Простолюдин из городских низов, в прошлом шахтер, потом — каторжанин, а после побега из лагеря — революционер, Бизон был первым помощником Святого Отца, а также и его телохранителем.
— Бога нет, брат! — пробасил здоровяк осмотревшись.
— Бога нет, — ответил Связной, приобняв здоровяка и похлопав того по спине.
— Заходи, командир, — пробасил здоровяк, пропуская внутрь человека неопределенного возраста с аристократическими чертами лица и более утонченного, чем он сам, телосложения.

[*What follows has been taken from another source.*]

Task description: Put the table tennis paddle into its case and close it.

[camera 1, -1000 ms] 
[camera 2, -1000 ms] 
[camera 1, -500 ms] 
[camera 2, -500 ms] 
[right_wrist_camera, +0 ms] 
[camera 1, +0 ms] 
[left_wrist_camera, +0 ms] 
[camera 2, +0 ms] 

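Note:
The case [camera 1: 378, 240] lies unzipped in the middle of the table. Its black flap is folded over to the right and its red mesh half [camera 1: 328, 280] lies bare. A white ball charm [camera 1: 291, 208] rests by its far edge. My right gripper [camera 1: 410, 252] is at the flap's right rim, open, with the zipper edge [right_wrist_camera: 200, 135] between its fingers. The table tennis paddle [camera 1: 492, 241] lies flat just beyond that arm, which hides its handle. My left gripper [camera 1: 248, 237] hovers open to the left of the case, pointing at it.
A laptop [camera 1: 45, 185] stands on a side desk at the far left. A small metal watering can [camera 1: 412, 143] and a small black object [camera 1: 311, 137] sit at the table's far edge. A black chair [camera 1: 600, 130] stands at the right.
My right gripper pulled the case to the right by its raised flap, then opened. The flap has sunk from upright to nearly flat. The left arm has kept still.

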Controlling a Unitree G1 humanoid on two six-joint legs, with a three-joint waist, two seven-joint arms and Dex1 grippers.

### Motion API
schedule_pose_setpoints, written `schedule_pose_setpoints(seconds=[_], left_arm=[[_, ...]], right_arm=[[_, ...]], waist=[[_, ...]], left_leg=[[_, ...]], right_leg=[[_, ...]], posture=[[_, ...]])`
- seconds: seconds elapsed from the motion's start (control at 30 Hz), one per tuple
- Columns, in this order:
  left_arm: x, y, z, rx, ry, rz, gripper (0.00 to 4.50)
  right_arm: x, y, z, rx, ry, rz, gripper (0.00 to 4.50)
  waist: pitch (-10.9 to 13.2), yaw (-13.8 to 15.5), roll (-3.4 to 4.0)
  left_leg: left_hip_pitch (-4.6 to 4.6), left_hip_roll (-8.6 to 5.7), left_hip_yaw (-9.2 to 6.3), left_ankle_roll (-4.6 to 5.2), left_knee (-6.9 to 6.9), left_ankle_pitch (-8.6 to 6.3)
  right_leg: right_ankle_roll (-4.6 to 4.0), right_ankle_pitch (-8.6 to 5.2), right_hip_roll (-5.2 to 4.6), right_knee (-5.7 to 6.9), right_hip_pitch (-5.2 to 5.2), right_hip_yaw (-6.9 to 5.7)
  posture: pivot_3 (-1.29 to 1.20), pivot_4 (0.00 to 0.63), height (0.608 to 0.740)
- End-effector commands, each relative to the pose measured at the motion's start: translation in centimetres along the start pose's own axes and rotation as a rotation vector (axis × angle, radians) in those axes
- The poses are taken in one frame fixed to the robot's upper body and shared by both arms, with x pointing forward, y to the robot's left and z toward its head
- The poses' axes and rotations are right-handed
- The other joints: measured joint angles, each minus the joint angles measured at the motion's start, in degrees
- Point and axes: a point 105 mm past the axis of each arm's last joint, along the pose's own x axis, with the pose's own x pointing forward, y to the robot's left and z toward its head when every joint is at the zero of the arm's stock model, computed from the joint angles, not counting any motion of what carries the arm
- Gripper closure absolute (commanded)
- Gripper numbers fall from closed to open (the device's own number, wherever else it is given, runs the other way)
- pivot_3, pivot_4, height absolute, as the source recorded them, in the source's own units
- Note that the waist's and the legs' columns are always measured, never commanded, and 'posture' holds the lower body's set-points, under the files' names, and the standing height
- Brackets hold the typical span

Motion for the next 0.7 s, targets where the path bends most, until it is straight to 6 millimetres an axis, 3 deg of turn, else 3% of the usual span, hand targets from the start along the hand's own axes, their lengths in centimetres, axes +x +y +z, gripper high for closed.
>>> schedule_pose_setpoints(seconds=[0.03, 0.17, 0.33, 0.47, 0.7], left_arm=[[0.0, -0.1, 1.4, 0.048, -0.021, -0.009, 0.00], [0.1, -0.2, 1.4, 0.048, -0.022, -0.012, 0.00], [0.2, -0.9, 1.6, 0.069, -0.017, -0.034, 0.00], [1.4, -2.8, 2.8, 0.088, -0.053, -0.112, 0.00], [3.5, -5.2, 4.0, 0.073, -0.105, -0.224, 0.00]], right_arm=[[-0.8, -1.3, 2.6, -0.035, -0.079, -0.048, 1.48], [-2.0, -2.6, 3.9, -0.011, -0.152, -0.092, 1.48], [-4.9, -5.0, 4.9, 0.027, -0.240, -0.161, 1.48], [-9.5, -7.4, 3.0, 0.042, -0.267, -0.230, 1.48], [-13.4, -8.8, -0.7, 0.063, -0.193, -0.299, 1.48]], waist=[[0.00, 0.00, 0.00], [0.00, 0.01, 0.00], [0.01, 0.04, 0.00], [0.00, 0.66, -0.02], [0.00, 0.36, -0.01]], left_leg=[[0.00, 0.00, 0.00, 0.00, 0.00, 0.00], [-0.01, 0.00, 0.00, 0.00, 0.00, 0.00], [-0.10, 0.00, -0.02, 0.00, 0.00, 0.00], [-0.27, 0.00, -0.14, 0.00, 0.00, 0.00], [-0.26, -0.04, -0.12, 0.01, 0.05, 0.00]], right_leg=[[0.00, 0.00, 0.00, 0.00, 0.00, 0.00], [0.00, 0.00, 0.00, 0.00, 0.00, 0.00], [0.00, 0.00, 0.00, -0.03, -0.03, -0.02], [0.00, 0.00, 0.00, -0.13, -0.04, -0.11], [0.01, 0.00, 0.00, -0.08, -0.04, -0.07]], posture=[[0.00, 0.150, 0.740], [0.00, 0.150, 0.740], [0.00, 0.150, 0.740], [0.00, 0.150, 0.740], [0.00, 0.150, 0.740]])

Бывший священник Серого Братства и командир небольшого отряда революционеров был одет в такой же серый, как и у его помощника, плащ и высокие сапоги с ножнами; капюшон плаща был откинут назад, а его голову плотно облегала черная шапка со скатанной кверху маской; за плечами — рюкзак и лазерная винтовка; на поясе — кобуры с кинетическим и лазерным пистолетами.
— Бога нет, Святой Отец! — улыбнулся Связной вошедшему черному командиру.
— Нахер богов, Связной! — ответил Святой Отец, заключая того в товарищеские объятья. — Как ты, брат?